The Court of Justice of the European Union has ruled that Irish legislation fixing a minimum retail price for cigarettes infringes EU law.

The legislation here breaches Directive 95/59 which has rules on excise duty affecting the consumption of tobacco products.

The court says imposing a minimum price on cigarettes can undermine competition by preventing some manufacturers taking advantage of lower cost manufacturing prices, so as to offer more attractive retail selling prices.

The court says that while the directive [95/59] ensures health protection, it does not prevent member states from combating smoking.

In a statement, cigarette manufacturer PJ Carroll welcomed the ruling saying: ‘The reality is the set minimum price for cigarettes has become irrelevant. Packs of cigarettes are being purchased up and down the country for as little as €3.50 on the black market.
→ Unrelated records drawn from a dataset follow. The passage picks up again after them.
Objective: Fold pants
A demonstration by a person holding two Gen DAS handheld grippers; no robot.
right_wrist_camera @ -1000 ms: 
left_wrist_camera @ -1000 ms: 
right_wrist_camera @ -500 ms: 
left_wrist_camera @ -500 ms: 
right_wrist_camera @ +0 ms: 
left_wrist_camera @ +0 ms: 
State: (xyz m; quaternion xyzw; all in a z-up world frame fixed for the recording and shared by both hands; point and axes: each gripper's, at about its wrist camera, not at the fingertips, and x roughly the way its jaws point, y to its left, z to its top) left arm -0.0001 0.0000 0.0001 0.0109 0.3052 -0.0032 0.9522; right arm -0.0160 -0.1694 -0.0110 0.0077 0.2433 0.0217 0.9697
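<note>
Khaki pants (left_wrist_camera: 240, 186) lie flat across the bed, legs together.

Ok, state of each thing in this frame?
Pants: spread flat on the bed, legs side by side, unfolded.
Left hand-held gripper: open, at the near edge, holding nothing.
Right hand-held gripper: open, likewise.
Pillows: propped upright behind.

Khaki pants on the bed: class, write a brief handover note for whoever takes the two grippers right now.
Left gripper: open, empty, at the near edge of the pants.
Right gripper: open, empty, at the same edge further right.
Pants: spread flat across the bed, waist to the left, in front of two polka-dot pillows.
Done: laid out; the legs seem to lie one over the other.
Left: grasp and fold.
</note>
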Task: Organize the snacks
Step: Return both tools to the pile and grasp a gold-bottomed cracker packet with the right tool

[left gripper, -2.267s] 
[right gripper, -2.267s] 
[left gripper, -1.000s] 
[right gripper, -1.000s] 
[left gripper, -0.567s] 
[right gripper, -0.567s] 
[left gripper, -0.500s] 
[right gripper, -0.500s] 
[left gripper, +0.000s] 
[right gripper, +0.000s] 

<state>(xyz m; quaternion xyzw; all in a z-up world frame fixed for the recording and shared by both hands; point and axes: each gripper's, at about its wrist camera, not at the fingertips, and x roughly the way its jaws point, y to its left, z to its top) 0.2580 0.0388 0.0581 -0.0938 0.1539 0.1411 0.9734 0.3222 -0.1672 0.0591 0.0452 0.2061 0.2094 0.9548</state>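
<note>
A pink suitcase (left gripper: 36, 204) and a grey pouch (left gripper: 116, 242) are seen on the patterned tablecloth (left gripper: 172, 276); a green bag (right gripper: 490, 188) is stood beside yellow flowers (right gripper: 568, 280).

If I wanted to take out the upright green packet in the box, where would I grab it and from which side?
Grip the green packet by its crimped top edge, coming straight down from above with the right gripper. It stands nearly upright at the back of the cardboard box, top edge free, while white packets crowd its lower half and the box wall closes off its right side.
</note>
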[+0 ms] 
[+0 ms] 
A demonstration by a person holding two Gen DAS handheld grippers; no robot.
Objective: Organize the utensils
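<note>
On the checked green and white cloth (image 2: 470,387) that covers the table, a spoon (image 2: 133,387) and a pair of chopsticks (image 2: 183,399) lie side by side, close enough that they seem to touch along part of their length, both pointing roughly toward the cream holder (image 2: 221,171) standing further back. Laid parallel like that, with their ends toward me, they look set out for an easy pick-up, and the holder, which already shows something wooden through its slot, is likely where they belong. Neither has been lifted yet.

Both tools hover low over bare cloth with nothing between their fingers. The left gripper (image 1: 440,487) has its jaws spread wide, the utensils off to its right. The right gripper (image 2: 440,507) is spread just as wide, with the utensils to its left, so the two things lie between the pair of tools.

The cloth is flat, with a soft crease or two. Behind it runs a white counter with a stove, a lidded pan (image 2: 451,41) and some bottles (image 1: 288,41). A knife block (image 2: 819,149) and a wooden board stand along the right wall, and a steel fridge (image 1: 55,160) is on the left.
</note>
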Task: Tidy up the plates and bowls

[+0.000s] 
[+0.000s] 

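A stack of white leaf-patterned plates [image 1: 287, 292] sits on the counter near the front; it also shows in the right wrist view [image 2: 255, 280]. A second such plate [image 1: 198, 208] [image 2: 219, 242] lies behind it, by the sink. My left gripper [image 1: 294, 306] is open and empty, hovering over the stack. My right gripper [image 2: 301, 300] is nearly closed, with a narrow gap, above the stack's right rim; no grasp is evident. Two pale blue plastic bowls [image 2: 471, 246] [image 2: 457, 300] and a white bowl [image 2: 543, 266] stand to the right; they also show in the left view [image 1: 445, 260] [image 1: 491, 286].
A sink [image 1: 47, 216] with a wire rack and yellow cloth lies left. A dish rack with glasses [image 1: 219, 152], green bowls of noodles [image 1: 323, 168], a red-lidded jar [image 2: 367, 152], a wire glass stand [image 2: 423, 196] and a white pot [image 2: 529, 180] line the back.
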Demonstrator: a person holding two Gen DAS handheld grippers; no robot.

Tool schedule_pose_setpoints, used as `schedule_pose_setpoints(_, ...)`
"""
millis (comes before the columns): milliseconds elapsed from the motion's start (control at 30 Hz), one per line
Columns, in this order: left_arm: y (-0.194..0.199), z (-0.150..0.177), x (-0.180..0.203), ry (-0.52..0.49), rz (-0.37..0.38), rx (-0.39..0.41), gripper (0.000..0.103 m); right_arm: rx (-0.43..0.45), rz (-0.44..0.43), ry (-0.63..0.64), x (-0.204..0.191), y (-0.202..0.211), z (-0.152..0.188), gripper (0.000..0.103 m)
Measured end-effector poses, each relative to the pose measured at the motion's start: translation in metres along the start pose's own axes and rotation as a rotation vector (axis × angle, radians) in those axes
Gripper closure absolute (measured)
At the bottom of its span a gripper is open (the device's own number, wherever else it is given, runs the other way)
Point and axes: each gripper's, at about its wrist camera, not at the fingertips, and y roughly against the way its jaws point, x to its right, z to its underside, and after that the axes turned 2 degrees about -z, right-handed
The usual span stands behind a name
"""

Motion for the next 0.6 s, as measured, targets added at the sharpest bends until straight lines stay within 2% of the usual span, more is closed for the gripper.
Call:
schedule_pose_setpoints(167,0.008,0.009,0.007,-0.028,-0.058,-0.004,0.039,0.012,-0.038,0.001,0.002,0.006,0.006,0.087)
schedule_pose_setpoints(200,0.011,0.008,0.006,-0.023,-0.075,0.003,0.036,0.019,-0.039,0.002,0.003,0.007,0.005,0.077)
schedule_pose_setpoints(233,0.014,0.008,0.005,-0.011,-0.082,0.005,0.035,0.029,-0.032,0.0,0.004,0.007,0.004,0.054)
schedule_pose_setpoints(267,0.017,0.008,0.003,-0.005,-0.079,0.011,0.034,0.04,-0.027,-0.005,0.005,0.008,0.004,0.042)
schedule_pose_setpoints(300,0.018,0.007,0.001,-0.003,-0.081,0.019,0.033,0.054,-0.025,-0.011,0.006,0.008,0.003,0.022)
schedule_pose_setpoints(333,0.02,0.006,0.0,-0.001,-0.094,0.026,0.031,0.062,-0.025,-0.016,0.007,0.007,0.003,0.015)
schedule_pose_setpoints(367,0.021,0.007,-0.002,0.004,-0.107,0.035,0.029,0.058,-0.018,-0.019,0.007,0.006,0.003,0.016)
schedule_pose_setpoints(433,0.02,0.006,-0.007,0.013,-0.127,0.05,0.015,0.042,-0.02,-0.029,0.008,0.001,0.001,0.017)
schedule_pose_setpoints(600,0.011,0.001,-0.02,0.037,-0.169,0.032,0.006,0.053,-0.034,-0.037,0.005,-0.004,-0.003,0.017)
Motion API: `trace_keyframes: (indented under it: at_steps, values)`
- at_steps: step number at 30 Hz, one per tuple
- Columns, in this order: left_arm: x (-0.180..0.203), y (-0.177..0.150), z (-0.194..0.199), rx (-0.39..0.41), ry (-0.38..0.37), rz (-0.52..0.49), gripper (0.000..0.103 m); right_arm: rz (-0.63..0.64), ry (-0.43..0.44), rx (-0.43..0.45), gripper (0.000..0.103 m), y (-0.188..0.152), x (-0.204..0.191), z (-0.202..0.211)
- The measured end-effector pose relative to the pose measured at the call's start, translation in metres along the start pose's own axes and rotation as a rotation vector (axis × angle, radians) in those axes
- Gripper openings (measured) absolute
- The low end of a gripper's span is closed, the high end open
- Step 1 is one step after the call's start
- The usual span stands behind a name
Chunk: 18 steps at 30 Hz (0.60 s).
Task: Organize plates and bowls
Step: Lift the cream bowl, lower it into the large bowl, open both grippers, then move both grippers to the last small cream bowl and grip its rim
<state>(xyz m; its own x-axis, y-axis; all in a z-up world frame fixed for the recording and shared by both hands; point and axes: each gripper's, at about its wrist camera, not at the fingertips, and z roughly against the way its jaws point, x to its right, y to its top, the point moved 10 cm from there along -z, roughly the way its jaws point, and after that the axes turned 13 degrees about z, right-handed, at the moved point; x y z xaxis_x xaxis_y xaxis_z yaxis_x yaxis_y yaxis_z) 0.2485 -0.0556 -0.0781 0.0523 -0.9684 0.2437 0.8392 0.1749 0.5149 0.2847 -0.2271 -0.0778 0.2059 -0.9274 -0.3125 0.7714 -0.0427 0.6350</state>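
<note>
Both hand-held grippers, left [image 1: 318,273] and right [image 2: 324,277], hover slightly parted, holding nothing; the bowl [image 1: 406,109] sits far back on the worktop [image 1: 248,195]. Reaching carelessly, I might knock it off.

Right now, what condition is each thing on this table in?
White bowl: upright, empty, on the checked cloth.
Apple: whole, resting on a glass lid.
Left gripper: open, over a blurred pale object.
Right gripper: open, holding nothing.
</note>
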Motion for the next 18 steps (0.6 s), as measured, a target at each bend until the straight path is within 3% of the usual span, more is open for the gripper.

This is under half the current minimum price of €7.75.’

However, the Irish Cancer Society say they are disappointed with the ruling by the European Court of Justice which found Irish legislation fixing a minimum retail price for cigarettes infringed EU law.

Head of Advocacy with the Irish Cancer Society, Kathleen O'Meara, said they are disappointed with the potential impact of the ruling because it could mean a reduction in the price of cigarettes here.

Anti-smoking group ASH also said it was concerned with the ruling.

Dr Angie Brown, ASH, said: "We will be in contact with the government on this vitally important matter. Ireland has and is permitted to have a separate tax regime to all other EU countries - and it is our view that the Government has every right to apply taxes which ensures that tobacco is sold at current and even higher prices".